The Fed’s policy rate is now roughly the same as it was on the eve of a destabilizing financial crisis 16 years ago, and is at the level which a majority of Fed officials projected in March would in fact be “sufficiently restrictive” to return inflation to target. Inflation is currently still more than twice the 2% target level.

Economic growth remains modest, but “recent developments are likely to result in tighter credit conditions for households and businesses and to weigh on economic activity, hiring and inflation,” the Fed said.

Powell also noted that he’s still holding out for a “soft landing,” saying “the case of avoiding a recession is in my view more likely than that of having a recession.” A soft landing is a scenario in which monetary tightening slows the economy, and inflation, without triggering a recession.

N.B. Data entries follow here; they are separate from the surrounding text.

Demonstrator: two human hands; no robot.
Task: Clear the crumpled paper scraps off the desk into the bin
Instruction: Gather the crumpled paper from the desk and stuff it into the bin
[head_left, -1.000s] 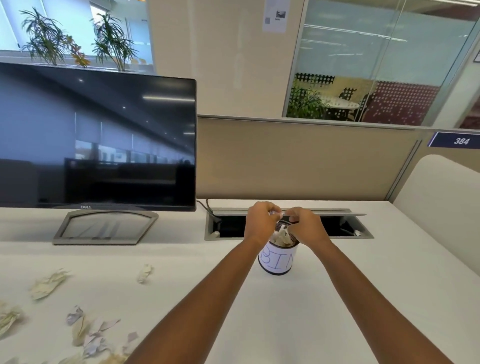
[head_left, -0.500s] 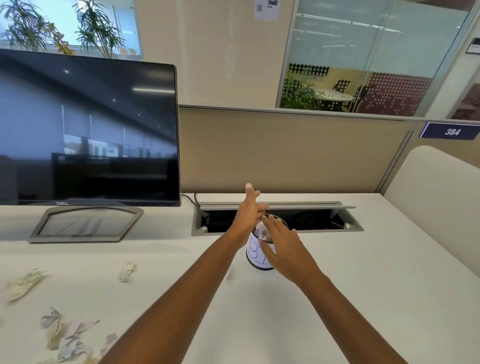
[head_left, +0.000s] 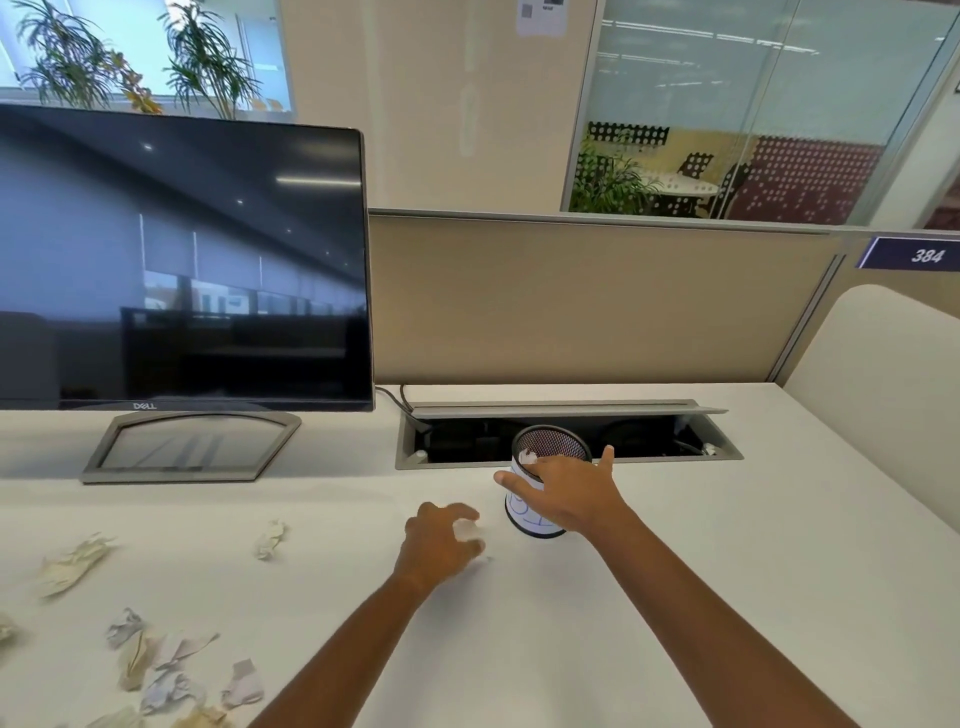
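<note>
The right hand (head_left: 563, 493) is resting its grip, fingers apart, against the mesh bin (head_left: 550, 441) by the far cable well (head_left: 649, 436). One nudge could be tipping that light bin and spilling paper. The left hand (head_left: 436, 545) is hovering just left, curled and blurred; pinching something or nothing, impossible to tell. The crumpled paper scraps (head_left: 156, 670) are lying near left on the worktop (head_left: 675, 571), some cut off.

White desk (head_left: 675, 623) bears a monitor (head_left: 182, 260), mesh bin (head_left: 551, 442) and crumpled paper scraps (head_left: 156, 670) at left

Left hand (head_left: 441, 543), right hand (head_left: 569, 493): both bare; forearms (head_left: 701, 608) bare, uncovered to frame edge.
</note>
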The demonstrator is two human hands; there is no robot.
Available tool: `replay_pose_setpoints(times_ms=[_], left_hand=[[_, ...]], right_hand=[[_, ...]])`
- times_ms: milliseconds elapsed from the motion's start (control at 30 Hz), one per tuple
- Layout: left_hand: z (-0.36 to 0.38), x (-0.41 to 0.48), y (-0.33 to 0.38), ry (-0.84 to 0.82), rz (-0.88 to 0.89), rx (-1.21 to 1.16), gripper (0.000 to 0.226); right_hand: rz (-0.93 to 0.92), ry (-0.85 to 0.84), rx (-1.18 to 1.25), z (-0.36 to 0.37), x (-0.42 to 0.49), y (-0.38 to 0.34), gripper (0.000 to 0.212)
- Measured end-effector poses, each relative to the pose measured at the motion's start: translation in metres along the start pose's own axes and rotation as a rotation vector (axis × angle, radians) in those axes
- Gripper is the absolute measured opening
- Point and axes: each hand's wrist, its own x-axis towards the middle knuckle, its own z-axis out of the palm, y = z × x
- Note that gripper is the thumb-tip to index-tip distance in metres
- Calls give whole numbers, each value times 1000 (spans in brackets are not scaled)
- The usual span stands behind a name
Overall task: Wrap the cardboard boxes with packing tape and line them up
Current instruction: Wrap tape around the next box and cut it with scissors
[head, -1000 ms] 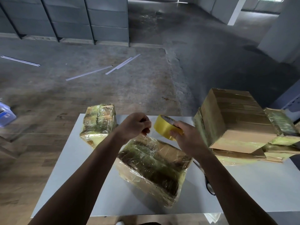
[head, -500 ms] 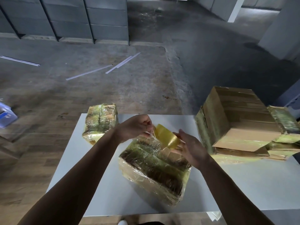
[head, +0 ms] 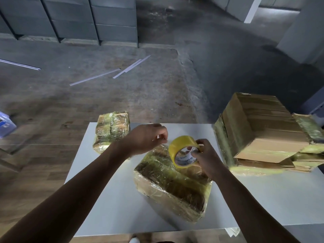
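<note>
A tape-wrapped cardboard box (head: 171,186) lies at the middle of the white table (head: 108,199). Just above its far end, my right hand (head: 205,158) grips a yellow roll of packing tape (head: 182,149), fingers hooked through its core. My left hand (head: 147,139) hovers beside the roll with fingers curled, pinching at the tape's loose end near the roll's edge; the strip itself is too thin to make out. A smaller wrapped box (head: 112,130) stands at the table's far left corner.
A stack of large cardboard boxes (head: 259,132), partly taped, fills the table's right side. A blue plastic bin (head: 5,125) sits on the floor at left. White strips (head: 122,71) lie on the concrete floor beyond the table.
The roll has turned in my right hand so its open core now faces me, and it has risen slightly off the box. My left hand stays beside it.
</note>
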Motion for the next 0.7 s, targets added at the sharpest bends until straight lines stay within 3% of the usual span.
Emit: replay_pose_setpoints(times_ms=[100, 300, 367, 500, 700], left_hand=[[10, -9, -4, 82, -40, 24, 24], [19, -17, -8, 4, -170, -475, 15], [17, -19, -8, 39, -102, -437, 15], [8, -20, -9, 111, 276, -27, 21], [5, -13, -10, 3, 233, -146, 20]], right_hand=[[-58, 117, -31, 7, 1, -1, 31], [-75, 192, -71, 12, 4, 0, 33], [-76, 195, -74, 13, 3, 0, 34], [-59, 186, -51, 14, 4, 1, 34], [68, 93, 92, 10, 6, 1, 30]])
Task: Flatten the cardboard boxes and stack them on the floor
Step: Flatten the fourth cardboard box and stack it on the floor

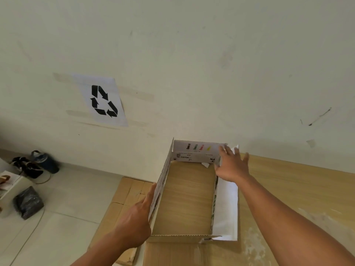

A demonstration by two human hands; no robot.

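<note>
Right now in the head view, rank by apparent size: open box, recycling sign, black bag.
Open box, recycling sign, black bag. Clear gaps on screen; the box sits nearest the camera, so true sizes stay unsure.

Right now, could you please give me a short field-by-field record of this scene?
box: white printed box standing on the wooden table, top open, wood grain visible through its bottom
left hand: left hand, straight fingers pressed flat against the box's left outer wall
right hand: right hand, fingers spread, at the box's far right corner
stack: flattened brown cardboard lying on the floor, left of the table
wall: recycling sign
progress: this box not yet flattened
</note>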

Risks around the recent failures of several U.S. banks and a debt limit standoff between Republicans in Congress and Democratic President Joe Biden have added to the Fed’s sense of caution about trying to tighten financial conditions further.

The shift was reflected in U.S. interest rate futures prices, which showed broad expectations for no hikes at either of the Fed’s next two meetings.

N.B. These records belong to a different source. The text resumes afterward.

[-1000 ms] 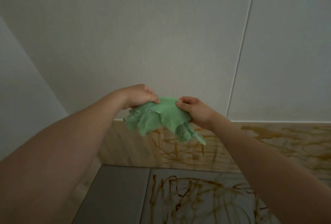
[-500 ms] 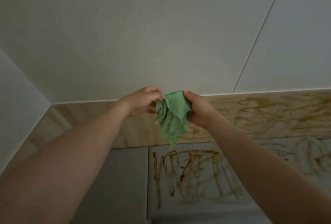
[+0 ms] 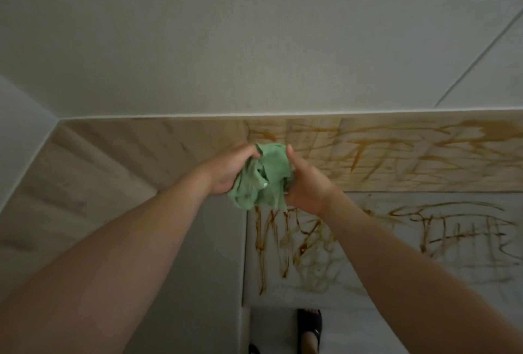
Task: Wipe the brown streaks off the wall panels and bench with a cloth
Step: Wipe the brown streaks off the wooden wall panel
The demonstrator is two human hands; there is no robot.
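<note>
Cloth [image 3: 264,181], green, bunched in the air, my left hand [image 3: 229,169] and right hand [image 3: 305,183] each gripping one side. Brown streaks [image 3: 368,152] cover the far wood panel [image 3: 158,141] at right and the near grey bench [image 3: 220,268]; wiping, I judge, not yet started.

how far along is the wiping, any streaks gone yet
Done: nothing certain; the left grey panel shows no streaks, but whether it was wiped I cannot tell. In hand: left hand and right hand bunch the green cloth. Left: brown streaks across the wooden surface and the right grey panel.
</note>
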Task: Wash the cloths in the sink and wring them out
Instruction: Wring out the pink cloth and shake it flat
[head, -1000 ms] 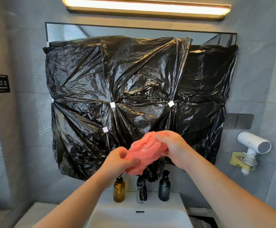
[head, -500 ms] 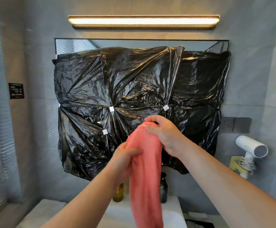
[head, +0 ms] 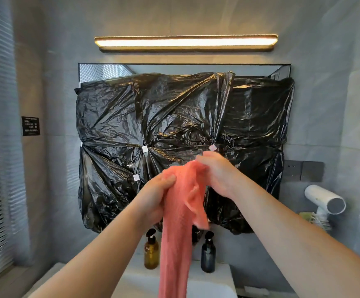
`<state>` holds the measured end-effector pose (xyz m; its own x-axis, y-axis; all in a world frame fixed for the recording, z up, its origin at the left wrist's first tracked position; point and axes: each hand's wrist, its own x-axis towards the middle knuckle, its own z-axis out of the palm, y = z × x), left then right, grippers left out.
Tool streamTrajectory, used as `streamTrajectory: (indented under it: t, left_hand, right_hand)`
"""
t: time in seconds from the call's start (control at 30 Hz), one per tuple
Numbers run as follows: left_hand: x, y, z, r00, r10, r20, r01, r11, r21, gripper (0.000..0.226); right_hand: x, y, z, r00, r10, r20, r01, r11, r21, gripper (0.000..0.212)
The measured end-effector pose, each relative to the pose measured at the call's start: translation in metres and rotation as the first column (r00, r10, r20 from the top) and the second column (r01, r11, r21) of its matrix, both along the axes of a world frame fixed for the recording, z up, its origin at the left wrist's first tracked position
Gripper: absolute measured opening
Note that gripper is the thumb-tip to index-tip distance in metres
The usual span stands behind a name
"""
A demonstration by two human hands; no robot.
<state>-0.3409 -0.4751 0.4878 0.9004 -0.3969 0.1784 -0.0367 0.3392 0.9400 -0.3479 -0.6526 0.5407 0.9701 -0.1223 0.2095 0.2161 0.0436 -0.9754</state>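
Wall sign (head: pixel 30 125) txt illegible; pink cloth (head: pixel 174 244)

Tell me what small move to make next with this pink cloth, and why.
Probably draw the hands apart along the top edge. The left hand and right hand grip the pink cloth close together, so it hangs bunched in a narrow strip above the sink.

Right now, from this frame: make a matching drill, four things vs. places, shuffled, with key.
Things:
1. cloth
2. dryer
3. plastic
4. sign

Places:
A. far left of view
B. gripped by left hand and right hand
C. over the mirror
D. far right of view

Pairs: 1-B, 2-D, 3-C, 4-A
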Motion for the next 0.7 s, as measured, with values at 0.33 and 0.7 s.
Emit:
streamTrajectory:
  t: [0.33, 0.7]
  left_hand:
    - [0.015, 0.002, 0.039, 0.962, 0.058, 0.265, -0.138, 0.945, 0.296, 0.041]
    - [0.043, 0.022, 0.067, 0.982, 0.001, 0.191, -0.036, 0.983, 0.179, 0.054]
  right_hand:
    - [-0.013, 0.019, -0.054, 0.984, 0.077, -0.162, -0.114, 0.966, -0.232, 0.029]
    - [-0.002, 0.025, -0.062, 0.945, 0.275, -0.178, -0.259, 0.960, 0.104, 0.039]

U.S. stocks initially held onto gains, but fell later in the afternoon and closed lower on the day. Yields on Treasury securities dropped sharply, while the dollar weakened against a basket of trading partner currencies.

“For me the key was a change of a single word, saying that they believe that they will be determining whether future raises are necessary, whereas last time they said that they are anticipating that further rate hikes will be necessary,” said Sam Stovall, chief investment strategist at CFRA Research in New York. “With the word ‘determining’ in place of ‘anticipating,’ (it) is essentially telling the markets that the Fed is now on pause.”